Network change management is a process that is intended to reduce the risk of a failed change. This process entails several steps that ensure successful changes, but how does each step work?
Aircraft pilots use well-defined processes to ensure safe flying. Similarly, networking teams can use defined processes to reduce the risk of failed network changes that create unplanned outages. Still, organizations sometimes find that changes don't go as planned, resulting in a network outage. Some failures are due to a process failure, while others are due to nonobvious results of complex configurations.

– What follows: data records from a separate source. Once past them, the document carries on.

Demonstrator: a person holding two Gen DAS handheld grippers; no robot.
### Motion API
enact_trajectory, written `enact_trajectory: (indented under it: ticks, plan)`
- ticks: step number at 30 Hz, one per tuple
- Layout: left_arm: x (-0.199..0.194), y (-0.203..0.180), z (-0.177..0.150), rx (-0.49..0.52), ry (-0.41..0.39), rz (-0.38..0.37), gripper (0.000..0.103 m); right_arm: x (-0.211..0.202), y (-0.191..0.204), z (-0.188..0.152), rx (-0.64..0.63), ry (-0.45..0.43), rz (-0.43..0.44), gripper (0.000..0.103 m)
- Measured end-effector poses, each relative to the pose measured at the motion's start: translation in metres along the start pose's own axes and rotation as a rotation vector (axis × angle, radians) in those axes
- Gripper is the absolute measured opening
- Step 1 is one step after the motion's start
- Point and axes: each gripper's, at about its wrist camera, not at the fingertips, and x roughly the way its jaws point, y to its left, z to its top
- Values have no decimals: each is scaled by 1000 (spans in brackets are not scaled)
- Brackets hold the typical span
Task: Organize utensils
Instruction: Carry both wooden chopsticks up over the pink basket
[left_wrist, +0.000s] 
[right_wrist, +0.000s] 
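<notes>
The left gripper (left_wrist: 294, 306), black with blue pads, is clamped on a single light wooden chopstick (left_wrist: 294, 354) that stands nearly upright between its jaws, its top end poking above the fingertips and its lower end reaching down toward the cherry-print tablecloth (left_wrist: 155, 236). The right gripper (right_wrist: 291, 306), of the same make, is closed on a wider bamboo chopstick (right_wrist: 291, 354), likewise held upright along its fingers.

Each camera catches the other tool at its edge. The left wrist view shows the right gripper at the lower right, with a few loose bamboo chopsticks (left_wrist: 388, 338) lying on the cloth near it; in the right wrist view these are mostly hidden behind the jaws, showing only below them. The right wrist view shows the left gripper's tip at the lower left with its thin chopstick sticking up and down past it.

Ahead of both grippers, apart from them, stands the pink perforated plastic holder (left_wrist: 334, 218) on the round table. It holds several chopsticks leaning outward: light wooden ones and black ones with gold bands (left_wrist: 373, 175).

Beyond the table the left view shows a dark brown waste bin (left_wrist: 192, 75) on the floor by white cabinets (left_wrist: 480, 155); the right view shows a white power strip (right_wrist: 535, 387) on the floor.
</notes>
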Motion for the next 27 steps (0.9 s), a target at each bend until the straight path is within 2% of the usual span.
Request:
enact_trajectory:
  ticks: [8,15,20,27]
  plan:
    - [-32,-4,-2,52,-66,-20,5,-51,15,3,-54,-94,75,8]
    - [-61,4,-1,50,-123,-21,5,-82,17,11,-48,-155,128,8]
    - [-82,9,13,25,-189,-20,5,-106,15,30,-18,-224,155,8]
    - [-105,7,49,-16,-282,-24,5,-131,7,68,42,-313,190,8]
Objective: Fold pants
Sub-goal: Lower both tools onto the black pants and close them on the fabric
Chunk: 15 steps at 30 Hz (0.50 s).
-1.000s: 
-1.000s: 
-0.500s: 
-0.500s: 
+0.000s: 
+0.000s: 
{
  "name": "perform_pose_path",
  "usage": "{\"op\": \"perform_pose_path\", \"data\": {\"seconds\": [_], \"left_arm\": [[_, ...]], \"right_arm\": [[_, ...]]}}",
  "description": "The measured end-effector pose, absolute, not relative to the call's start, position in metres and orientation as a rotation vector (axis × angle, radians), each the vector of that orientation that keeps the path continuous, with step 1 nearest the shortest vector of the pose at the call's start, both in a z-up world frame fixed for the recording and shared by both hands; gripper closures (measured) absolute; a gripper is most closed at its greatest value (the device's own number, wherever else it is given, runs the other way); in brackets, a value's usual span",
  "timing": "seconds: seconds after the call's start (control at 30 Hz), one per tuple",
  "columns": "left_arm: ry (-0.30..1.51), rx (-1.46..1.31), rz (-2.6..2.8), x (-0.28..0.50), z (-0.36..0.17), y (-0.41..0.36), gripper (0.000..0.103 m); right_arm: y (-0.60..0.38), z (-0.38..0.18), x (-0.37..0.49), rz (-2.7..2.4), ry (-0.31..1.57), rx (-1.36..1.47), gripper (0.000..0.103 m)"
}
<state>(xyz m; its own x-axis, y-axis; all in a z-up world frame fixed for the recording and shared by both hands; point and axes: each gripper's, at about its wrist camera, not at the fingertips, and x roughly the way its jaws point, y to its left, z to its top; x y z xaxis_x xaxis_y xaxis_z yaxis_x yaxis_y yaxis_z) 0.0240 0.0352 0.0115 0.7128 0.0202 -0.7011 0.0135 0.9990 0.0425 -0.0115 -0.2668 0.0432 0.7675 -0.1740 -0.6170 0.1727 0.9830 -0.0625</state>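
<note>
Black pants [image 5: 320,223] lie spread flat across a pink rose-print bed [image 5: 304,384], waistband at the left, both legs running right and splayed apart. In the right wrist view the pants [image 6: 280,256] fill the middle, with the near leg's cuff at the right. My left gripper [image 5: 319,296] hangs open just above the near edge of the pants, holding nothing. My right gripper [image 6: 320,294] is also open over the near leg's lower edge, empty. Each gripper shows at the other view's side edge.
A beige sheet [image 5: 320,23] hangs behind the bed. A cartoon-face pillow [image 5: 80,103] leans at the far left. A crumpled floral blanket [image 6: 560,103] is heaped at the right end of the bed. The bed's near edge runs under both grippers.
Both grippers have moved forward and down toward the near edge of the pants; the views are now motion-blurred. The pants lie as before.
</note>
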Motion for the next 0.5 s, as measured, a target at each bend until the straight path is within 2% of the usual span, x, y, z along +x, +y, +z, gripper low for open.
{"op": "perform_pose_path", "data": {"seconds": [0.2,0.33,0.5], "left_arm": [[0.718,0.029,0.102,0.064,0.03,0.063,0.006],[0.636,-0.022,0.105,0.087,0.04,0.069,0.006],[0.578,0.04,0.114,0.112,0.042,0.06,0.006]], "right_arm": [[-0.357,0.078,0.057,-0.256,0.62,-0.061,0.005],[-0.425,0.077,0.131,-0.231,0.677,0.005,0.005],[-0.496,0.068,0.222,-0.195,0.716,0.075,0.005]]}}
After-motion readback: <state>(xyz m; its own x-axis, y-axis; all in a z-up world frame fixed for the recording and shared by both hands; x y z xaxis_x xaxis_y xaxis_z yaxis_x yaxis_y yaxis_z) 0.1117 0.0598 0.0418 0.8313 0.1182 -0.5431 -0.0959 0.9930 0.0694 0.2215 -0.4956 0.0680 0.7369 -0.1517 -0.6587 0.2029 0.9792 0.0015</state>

The network change management process relies on the application of several basic operating principles, such as the following:
- scope determination and risk analysis
- peer review
- pre-deployment testing and validation
- implementation and testing
- documentation updates
Network teams perform the process of creating the change details -- new configurations, device connection information and documentation -- prior to the change management process. A valuable guide for network change management is Cisco's "Change Management: Best Practices" white paper.
1. Scope and risk analysis
The first step in the network change management process should be to evaluate the scope of a proposed change. Determine which services might be affected and who uses those services. The term blast radius is frequently used to describe the scope of effect a change can make, including the possible negative outcomes.
Teams will want to measure the scope in terms of the two following factors:
- the number of endpoints affected by a change; and
- the importance of the services a change might affect.
Once teams identify the scope, they should perform a risk assessment of the change. Is it something that's been done numerous times in the past and is well understood? Is it fully automated, or is there a chance that human error will alter the change in an unexpected way? Is the involved technology well understood, or is there a chance that something unexpected will happen?
The scope of a change figures into the risk. A change to infrastructure on which key business processes run has a greater level of risk to the business than a change to a small branch site.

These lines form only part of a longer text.